Jeremy Clarkson says he has found a loophole in planning regulations which means he can now open a restaurant on his Diddly Squat Farm in Oxfordshire, despite having had an application turned down by the local council earlier this year. The ‘alfresco diner’ will be overseen by chef Pip Lacey of Hicce in King’s Cross and will attempt to use only ingredients from the estate, featured in his Amazon Prime show Clarkson’s Farm. There’s no menu, but according to the blurb on booking site OpenTable, ‘It’s small, mostly outdoors and very rustic. Ordering a beer and going to the lavatory isn’t as easy as in your local pub and we don’t cater to the faddy.’ The set menu costs £69 a head. For more, go here.
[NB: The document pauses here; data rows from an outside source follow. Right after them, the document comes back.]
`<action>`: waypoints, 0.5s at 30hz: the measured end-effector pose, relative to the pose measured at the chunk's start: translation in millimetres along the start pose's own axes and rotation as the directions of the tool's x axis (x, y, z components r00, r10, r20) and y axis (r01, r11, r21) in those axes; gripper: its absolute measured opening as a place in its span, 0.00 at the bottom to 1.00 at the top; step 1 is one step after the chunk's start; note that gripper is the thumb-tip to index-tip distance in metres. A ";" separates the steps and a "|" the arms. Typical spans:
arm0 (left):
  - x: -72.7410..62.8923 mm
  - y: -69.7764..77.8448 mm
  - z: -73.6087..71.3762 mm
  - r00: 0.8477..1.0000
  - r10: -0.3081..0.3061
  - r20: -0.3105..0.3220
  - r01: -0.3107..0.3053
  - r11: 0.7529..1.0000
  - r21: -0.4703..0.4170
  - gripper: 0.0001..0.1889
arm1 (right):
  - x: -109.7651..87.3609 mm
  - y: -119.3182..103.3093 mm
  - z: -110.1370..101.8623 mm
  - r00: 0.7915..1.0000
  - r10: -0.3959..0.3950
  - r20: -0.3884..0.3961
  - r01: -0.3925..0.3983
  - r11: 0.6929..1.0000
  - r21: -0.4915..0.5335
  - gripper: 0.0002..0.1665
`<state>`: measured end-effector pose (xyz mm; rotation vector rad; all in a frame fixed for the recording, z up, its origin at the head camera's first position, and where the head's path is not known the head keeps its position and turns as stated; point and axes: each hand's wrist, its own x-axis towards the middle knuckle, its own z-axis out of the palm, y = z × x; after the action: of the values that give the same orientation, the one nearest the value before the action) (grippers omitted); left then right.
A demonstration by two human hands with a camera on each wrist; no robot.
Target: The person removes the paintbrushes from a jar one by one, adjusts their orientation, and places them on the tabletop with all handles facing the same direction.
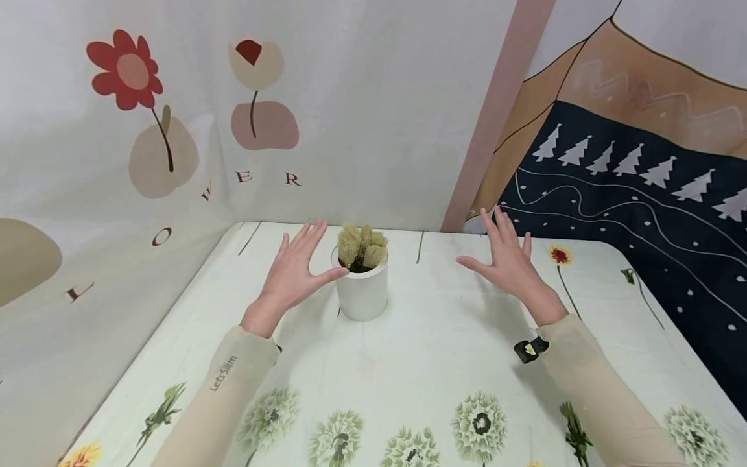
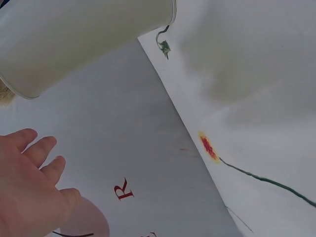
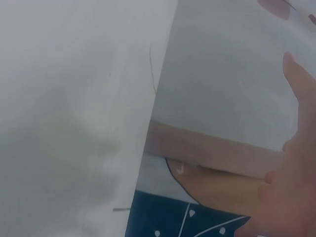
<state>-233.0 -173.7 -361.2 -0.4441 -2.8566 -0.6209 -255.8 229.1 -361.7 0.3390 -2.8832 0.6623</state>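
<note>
A white cylindrical pot (image 1: pixel 363 297) with a dry, yellowish-green tufted plant (image 1: pixel 363 246) stands upright toward the back of the table. Just left of it is my left hand (image 1: pixel 294 271), fingers spread, its thumb tip overlapping the pot's rim in the head view; whether it touches cannot be told. The left wrist view has the pot (image 2: pixel 89 44) at upper left, apart from the fingers of the left hand (image 2: pixel 29 190). Farther right, my right hand (image 1: pixel 512 264) hovers over the table with fingers spread and nothing in it. Its thumb side appears in the right wrist view (image 3: pixel 298 158).
The white table cloth (image 1: pixel 420 350) is printed with flowers and dandelion heads. Behind it hangs a pale curtain (image 1: pixel 362 117) with printed flowers and letters. A dark blue cloth with white trees (image 1: pixel 630 188) hangs at the right. A small black device (image 1: pixel 531 349) sits at the right wrist.
</note>
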 end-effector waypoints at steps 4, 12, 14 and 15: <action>-0.9 1.2 3.1 1.000 -0.017 0.006 0.018 0.999 -0.041 0.55 | 1.6 -5.1 3.8 1.000 -0.015 0.003 0.015 1.000 0.004 0.64; -5.1 5.1 7.4 0.995 -0.094 0.039 0.098 0.987 -0.126 0.53 | 3.6 -16.6 11.1 0.998 -0.059 -0.006 0.059 0.998 0.037 0.63; -5.9 5.5 8.6 0.994 -0.104 0.039 0.109 0.983 -0.147 0.52 | 3.9 -19.1 12.8 0.997 -0.073 -0.008 0.073 0.996 0.048 0.63; -6.3 5.5 9.4 0.994 -0.106 0.037 0.110 0.981 -0.159 0.51 | 4.1 -20.3 13.7 0.997 -0.079 -0.009 0.079 0.995 0.055 0.63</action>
<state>-226.4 -166.5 -369.0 -0.3246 -2.8843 -0.8761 -256.1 204.5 -364.7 0.4547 -2.8325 0.7286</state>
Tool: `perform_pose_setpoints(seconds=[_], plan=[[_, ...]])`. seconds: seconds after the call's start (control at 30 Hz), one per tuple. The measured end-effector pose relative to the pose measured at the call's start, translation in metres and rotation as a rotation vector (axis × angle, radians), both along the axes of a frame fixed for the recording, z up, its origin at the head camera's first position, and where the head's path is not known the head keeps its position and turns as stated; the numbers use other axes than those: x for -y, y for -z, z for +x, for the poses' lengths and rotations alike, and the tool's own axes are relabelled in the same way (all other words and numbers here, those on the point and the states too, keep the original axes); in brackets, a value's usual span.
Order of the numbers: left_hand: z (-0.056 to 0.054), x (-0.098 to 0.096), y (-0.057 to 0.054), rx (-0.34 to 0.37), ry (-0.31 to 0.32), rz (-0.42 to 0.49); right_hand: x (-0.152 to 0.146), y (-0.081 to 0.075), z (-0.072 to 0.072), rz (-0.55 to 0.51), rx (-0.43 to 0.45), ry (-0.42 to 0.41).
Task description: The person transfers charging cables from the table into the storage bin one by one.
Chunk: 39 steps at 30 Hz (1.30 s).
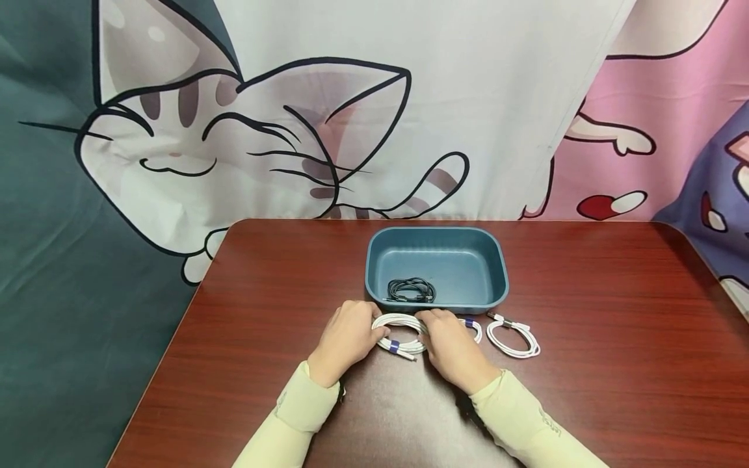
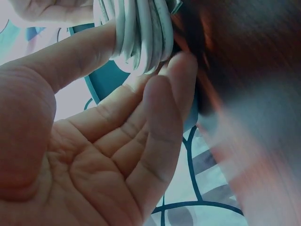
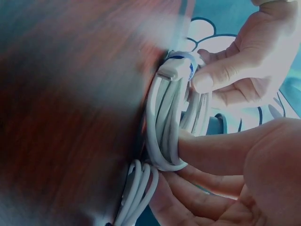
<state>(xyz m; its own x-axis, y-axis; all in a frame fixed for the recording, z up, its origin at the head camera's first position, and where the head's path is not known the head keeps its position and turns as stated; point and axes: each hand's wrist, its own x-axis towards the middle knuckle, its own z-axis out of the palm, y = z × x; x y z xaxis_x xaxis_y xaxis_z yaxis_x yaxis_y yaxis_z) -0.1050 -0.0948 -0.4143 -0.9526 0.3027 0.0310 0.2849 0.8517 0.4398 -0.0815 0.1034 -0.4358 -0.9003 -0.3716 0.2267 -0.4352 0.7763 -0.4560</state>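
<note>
A coiled white cable (image 1: 404, 320) with a blue tie is held between both hands, just in front of the blue-grey bin. My left hand (image 1: 349, 335) pinches the coil's left side between thumb and fingers. On the opposite side, my right hand (image 1: 455, 348) grips it, thumb inside the loop, as the right wrist view shows of the coil (image 3: 164, 117). A second white cable (image 1: 476, 330) with a blue tie lies partly hidden behind the right hand. Farther right lies a third coiled white cable (image 1: 515, 338) with a dark tie.
The blue-grey bin (image 1: 497, 273) stands near the table's back, with a coiled black cable (image 1: 411, 290) inside at its front left. The brown wooden table (image 1: 614, 338) reaches back to a curtain (image 1: 497, 97) printed with cartoon cats.
</note>
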Motion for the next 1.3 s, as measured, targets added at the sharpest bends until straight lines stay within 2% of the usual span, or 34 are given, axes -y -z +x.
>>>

Newcastle city council has introduced new rules stating that all pubs, bars and restaurants in the city which serve alcohol, have to provide staff finishing after 11.30pm with a taxi home. The provision of taxis for late-night staff will be a requirement of an alcohol licence. Newcastle is the first council in England to make the ruling, but follows similar schemes by two Scottish councils.

The company behind Brighton’s Shelter Food Hall is opening a venue called Sessions in London’s Islington next month. It will feature just four outlets at any one time, run by a rotating roster of chefs. The opening lineup includes Jay Morjaria’s Korean inflected Tiger and Rabbit, and Zoe Adjonyoh’s Zoe’s Ghana Kitchen (sessionsmarket.co.uk).